## Activity
Reproduce verbatim the lines of the material below, starting at the line with "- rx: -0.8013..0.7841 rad" and ending at the line with "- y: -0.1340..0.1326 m", both inclusive; skip the rest.

## Input data
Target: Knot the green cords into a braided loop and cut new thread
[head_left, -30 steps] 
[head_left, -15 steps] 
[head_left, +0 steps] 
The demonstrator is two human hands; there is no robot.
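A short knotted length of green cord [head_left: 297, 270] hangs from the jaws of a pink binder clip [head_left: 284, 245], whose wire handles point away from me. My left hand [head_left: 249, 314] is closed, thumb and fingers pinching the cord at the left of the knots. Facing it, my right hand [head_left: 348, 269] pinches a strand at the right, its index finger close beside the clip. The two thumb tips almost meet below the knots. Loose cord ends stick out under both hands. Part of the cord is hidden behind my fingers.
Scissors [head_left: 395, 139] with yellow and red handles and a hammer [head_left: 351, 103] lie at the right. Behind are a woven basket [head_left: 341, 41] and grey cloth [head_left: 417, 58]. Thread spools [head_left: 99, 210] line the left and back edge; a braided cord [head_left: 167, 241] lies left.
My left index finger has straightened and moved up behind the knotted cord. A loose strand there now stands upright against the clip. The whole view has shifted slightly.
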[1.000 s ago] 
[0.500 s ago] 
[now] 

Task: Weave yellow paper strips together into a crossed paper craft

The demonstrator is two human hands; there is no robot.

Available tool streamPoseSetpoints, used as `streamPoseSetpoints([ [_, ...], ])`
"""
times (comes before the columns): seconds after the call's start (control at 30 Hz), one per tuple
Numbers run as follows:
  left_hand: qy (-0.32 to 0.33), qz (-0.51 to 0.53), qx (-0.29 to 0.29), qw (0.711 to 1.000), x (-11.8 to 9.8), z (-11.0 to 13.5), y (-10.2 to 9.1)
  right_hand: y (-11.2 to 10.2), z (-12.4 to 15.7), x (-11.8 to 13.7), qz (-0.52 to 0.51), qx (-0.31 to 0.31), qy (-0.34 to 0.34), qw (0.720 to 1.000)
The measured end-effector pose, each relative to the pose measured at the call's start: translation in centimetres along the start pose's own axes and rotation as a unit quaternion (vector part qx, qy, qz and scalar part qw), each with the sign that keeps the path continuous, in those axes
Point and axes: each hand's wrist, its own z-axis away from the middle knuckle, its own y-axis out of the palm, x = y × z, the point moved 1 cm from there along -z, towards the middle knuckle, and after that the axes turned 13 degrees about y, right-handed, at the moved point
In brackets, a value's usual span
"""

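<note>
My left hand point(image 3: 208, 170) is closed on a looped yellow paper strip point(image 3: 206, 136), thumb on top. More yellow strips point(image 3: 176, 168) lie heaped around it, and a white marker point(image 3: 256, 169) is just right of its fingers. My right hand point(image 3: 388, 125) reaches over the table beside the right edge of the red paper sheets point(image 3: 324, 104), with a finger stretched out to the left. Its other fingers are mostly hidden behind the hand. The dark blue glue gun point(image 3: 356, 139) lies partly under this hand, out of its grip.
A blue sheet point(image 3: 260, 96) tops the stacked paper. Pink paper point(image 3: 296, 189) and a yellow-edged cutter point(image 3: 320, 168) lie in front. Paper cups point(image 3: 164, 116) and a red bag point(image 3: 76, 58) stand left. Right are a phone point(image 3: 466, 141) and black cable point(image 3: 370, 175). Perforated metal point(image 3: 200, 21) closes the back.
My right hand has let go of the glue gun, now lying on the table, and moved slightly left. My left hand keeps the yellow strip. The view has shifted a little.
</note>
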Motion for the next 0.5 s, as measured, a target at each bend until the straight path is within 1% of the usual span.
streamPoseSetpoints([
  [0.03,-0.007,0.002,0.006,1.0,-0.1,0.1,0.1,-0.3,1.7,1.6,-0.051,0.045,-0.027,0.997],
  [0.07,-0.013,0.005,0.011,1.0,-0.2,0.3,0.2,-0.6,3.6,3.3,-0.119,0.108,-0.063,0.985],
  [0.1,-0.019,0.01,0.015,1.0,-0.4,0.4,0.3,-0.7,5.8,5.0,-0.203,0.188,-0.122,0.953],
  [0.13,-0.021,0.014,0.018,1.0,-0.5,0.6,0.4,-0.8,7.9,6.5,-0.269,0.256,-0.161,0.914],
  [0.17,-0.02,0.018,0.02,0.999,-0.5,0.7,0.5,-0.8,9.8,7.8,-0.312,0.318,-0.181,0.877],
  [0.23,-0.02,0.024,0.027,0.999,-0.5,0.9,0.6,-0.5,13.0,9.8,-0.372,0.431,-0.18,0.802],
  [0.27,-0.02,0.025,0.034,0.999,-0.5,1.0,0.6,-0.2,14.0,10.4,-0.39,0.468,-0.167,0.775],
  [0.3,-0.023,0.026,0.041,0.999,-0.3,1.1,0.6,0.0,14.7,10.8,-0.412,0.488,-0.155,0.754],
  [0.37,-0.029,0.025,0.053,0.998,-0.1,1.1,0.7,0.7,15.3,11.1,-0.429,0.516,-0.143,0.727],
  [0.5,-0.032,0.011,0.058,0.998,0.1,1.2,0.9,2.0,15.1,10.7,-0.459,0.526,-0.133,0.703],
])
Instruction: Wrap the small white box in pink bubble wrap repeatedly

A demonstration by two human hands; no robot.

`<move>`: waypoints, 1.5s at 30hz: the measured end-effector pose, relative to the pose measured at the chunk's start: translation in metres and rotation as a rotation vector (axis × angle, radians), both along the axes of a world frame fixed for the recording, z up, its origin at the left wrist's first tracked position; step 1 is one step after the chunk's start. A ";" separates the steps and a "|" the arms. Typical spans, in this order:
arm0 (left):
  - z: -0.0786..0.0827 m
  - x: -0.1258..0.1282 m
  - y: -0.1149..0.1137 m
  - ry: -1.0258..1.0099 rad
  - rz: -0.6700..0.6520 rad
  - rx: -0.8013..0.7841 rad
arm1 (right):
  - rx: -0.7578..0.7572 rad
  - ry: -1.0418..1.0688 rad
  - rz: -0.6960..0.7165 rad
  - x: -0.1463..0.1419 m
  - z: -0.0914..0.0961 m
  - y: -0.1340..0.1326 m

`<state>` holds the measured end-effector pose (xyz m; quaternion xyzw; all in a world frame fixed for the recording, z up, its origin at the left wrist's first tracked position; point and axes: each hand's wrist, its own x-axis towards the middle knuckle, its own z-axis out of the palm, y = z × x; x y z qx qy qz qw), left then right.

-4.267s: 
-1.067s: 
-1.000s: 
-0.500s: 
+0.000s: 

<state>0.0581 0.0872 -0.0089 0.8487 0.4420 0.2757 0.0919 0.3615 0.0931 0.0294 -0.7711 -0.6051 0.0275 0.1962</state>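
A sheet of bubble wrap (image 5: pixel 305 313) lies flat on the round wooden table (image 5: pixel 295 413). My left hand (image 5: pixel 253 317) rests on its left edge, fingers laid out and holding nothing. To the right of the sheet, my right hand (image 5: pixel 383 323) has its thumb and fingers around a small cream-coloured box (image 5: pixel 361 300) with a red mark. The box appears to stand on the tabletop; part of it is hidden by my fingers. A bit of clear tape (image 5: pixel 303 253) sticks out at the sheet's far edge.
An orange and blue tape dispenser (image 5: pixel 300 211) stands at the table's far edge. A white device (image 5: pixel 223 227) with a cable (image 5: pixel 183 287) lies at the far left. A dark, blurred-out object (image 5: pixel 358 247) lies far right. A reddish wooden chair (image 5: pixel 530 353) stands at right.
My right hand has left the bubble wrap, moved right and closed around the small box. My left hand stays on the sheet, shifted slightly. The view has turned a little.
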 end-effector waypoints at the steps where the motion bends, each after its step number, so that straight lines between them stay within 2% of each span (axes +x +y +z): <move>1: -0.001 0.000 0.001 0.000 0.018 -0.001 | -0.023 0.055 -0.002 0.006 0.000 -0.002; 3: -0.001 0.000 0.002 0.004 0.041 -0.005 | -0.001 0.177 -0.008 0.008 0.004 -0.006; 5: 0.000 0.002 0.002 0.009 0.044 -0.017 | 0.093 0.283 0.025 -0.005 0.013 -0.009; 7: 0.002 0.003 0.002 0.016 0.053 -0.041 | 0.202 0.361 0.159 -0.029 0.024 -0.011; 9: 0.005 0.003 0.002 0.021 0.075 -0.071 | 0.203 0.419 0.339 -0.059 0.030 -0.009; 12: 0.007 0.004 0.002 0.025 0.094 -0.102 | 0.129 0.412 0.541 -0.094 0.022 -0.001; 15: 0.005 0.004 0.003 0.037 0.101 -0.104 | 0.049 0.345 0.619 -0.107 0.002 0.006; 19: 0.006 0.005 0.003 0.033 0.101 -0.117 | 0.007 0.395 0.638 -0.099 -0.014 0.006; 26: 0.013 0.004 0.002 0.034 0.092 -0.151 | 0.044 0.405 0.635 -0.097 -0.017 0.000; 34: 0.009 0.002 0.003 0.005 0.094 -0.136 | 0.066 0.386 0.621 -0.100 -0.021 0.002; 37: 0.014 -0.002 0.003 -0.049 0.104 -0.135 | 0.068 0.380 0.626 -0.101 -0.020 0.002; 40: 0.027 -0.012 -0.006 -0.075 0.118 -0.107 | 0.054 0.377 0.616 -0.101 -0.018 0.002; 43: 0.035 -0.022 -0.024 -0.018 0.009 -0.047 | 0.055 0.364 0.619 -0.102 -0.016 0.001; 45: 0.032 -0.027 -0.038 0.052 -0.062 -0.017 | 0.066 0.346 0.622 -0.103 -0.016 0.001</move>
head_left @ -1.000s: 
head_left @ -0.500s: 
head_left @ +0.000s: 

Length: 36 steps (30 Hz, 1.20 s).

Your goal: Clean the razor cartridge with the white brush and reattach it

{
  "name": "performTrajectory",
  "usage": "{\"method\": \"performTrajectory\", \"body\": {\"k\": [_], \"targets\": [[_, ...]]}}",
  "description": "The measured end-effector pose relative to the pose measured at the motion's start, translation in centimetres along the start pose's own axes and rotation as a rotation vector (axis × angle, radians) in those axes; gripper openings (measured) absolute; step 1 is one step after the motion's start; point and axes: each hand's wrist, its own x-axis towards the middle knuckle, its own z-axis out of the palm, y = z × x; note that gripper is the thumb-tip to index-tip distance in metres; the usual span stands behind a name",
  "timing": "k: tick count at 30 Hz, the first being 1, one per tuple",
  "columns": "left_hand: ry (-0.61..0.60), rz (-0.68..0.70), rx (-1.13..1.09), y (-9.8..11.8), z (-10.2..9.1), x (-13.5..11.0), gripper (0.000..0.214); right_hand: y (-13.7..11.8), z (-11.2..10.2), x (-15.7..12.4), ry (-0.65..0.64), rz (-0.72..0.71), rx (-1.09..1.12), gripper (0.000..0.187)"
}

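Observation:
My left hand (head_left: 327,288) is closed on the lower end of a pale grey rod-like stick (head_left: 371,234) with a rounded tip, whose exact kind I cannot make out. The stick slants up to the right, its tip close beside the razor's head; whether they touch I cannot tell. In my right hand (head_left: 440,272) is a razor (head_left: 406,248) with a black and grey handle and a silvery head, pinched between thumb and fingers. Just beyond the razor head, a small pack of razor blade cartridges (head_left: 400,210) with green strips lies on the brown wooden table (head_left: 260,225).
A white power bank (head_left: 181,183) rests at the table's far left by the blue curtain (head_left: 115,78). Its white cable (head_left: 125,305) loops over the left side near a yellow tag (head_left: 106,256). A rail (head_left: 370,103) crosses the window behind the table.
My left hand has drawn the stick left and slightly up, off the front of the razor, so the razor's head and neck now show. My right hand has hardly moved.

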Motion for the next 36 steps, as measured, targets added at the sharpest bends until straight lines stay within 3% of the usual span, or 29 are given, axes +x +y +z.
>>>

## Solution for this exercise
  - rx: -0.8013..0.7841 rad
arm1 (right):
  - rx: -0.7578..0.7572 rad
  - ry: -1.0418..1.0688 rad
  - rz: -0.6960..0.7165 rad
  - x: -0.1463..0.1419 m
  - z: -0.0914..0.0961 m
  - y: -0.1340..0.1326 m

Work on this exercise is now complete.